Natural fats, such as butter, are a complex mixture of components and comprise, as major constituents, triglycerides, each being an ester of up to three fatty acid moieties and glycerol. The nature of the individual fatty acid moieties differ, depending on the source. Even from a given source, the glycerides can vary significantly from day to day and season to season. Such variability presents difficulties to the users, such as bakers, because slight changes in the constituents of a fatty ingredient may have substantial impact upon the quality and properties of the final product. Accordingly, users of such natural fat products must continually adjust formulation and process variables to accommodate such changes in the natural fat sources.
Butter, in general, because of it being an extremely varied and complex mixture of fatty acid glycerides, has indefinite properties and characteristics, such as melting point, which typically occurs over a wide temperature range. The properties and characteristics also vary with seasonal and climatic changes.
Because of such variability, it would be beneficial to have a means of providing various fat products with some degree of uniformity, to obviate the need for the user to continually monitor and adjust processing conditions. In the baking and cooking industry, it is particularly critical to have available fat components that have very narrowly defined properties, such as narrow and well-defined melting points.
Also, it is well recognized that many, if not most, natural fats that find use in consumer foods, contain substantial amounts of saturated fats. Butter is a prime example. For many consumer applications, it would be desirable to reduce the amount of saturated fat in the end product, as by reducing the amount of saturated fat in the initial fat constituent, such as butter. Thus, a general process capable of lowering the amount of saturated fat, when compared with an unprocessed natural product, such as butter, would be desirable.
Although various techniques and processes have been employed to treat natural fatty materials, such as butter, to derive fat fractions with specific characteristics, most such process do more than just alter the components of the material, they also adversely affect quality of the product, especially with respect to its taste, aroma, or texture.
When one considers butter, for example, any processed product to be acceptable to a consumer needs to maintain the flavor and texture of butter. Spreadability upon removal from the refrigerator is also desirable.
Because the saturated fats, in general, have higher melting points than unsaturated fats, through the selective removal of at least a portion of such higher-melting fats, it is possible to make a fat-fraction that is lower in saturated fats, while being spreadable, as the unsaturated fraction has a higher proportion of lower-melting components, making the same spreadable.
A number of commercial processes have been attempted to produce fractions of natural fat compositions with defined properties, as for use in the cooking and baking industry. Such processes have included short path distillation, super-critical extraction and melt crystallization, In general, the processes result in the production of a "hard" fraction containing the high melting fats, and a light fraction containing the low melting materials. When the starting material is butter, the "hard" fraction is useful in baking applications and in shortenings. The light fraction may be employed as butter.
The melt crystallization approach has found the widest acceptance, mainly because of legislative and economic issues. The principal process is known as the "Tirtiaux" process. In accordance with that process, butter is heated to a temperature of about 60.degree. C. to melt the butter. The butter is then cooled at a very low rate of cooling, approximately 3.degree.
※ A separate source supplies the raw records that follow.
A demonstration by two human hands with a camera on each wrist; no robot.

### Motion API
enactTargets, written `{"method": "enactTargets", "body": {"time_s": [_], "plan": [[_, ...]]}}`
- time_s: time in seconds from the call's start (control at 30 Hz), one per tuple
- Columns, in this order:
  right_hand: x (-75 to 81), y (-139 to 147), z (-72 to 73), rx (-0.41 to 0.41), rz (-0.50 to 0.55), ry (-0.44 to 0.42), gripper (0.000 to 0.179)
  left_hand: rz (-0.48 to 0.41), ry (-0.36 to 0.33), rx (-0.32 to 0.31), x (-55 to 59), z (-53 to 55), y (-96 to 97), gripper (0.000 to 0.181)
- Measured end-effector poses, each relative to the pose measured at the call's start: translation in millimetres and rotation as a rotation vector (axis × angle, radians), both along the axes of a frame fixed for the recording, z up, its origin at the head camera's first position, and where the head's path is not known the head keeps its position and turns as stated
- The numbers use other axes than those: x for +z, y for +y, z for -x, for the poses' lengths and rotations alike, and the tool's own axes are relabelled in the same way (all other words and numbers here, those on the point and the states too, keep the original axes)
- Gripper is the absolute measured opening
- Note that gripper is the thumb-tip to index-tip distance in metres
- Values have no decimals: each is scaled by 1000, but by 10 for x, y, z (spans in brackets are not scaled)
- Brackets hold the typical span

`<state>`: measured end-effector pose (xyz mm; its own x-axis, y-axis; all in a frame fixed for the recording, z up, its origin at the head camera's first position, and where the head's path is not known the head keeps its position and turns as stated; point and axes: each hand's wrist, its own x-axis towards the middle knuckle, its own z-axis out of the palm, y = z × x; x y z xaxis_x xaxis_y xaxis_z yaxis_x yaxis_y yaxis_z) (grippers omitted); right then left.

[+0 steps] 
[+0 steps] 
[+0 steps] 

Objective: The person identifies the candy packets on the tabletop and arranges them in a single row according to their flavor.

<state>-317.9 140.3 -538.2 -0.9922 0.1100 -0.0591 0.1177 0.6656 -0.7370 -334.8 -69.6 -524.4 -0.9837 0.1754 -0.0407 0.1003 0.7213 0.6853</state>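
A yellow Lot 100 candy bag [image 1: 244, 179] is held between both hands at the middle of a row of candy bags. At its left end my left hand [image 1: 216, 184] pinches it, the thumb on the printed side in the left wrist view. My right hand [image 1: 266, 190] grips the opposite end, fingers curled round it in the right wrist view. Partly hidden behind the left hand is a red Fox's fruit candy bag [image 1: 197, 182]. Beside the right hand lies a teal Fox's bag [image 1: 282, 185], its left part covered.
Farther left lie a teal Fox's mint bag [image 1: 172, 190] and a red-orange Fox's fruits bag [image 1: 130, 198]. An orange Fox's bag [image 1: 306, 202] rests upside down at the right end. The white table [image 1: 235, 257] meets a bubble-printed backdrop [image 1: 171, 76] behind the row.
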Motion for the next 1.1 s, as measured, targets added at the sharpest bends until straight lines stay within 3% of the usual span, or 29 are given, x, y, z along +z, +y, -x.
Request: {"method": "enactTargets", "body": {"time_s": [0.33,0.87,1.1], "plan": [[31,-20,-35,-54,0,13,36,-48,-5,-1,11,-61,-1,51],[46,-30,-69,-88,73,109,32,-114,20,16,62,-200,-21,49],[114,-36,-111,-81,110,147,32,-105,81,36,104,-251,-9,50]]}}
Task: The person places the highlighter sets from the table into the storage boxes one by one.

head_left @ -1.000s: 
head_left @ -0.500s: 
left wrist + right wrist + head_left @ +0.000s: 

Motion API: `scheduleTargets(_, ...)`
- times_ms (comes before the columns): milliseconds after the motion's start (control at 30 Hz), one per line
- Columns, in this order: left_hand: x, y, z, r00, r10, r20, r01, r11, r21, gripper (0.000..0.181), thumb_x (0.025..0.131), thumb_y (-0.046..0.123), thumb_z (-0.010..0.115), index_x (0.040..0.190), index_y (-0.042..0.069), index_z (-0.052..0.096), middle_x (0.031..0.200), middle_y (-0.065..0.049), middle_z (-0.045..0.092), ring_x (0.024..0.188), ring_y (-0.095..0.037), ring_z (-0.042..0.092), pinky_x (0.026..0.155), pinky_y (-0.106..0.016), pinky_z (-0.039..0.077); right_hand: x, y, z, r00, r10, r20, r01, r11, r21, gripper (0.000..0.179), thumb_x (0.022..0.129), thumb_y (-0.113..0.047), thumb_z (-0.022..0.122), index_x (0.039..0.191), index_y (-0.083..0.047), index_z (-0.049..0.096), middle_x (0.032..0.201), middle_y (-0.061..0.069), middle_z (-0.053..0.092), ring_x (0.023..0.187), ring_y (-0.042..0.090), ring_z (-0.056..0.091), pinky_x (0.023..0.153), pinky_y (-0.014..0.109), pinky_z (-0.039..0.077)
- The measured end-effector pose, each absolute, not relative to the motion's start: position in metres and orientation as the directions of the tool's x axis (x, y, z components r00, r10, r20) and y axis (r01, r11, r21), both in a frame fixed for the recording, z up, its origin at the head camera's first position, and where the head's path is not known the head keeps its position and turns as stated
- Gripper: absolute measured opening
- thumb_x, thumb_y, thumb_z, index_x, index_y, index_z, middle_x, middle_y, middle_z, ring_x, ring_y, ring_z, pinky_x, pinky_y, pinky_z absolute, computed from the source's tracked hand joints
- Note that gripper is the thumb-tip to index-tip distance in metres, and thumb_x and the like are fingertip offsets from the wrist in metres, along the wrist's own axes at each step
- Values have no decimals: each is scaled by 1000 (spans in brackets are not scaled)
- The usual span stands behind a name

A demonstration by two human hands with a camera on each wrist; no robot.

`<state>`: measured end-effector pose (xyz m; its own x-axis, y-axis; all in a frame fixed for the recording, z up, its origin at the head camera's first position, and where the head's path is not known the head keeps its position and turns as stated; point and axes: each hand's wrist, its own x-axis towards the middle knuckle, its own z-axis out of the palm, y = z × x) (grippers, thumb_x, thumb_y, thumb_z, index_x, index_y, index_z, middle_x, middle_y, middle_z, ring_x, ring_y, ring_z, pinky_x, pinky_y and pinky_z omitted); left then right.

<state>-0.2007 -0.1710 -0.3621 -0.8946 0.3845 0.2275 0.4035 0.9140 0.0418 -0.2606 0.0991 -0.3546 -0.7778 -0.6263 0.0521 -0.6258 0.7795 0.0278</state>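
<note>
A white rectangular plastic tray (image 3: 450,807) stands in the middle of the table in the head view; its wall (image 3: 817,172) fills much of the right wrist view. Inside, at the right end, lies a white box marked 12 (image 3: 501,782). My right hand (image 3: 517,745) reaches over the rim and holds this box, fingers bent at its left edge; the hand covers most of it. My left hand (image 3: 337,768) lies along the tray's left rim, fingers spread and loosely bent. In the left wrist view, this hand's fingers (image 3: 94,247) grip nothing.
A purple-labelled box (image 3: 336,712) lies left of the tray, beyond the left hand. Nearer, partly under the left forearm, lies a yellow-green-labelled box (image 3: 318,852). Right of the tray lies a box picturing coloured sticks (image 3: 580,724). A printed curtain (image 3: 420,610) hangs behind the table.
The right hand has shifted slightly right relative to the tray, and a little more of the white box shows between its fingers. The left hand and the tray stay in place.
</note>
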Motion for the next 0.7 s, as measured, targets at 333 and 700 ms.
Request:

C. per hour, resulting in the formation of large crystals of fat, approximately 300 microns in size. A wide size distribution of particles 1-600 .mu.m can be expected. The crystals are comprised of high melting components, the liquid being comprised mainly of the low melting component. The liquid phase contains mainly the unsaturated portion of the components. A vacuum bed filter is used to filter out the crystals, unfortunately leaving a significant amount of liquid behind with the crystals. The crystallization cycle takes approximately 20 hours to produce just one fraction from the original butterfat feed, and the entire time necessary to perform two crystallization cycles would be over 60 hours. The butter undergoing such processing also suffers significant degradation in its flavor.
In present-day processes, three steps are traditionally employed. In accordance with the first step, butter is heated and held at 60.degree. C. to remove any previous thermal history. Nucleation and crystal growth is then induced under very closely controlled temperature conditions. This second step is very time consuming and the necessary equipment is capital intensive. This step can take from ten to eighteen hours per fractionation step. The resulting crystals are generally about 300 microns in size. Such large crystals result because of the slow growth caused by the extremely slow cooling, usually about 0.01.degree. c./min. Fast cooling is an anathema to the Tirtiaux process, as fast cooling would result in the formation of small crystals that are difficult to filter and in fluids with very high viscosities, also making filtering and processing difficult. Subjecting the butter to long heat treatment periods can also cause the butter to loose flavor due to vaporization of smaller molecular weight flavor enhancing compounds.
Additionally, the present processing of butter requires a pasteurization step in which the butter is rendered relatively free of bacteria and other organisms. Unfortunately, the higher temperatures needed in the pasteurization process adversely affect the flavor of the butter. Further, even with the use of such high temperatures, the pasteurization process does not eliminate all undesirable bacteria. A need therefore also exists for a means for reducing the bacterial count of butter, without the need for pasteurization.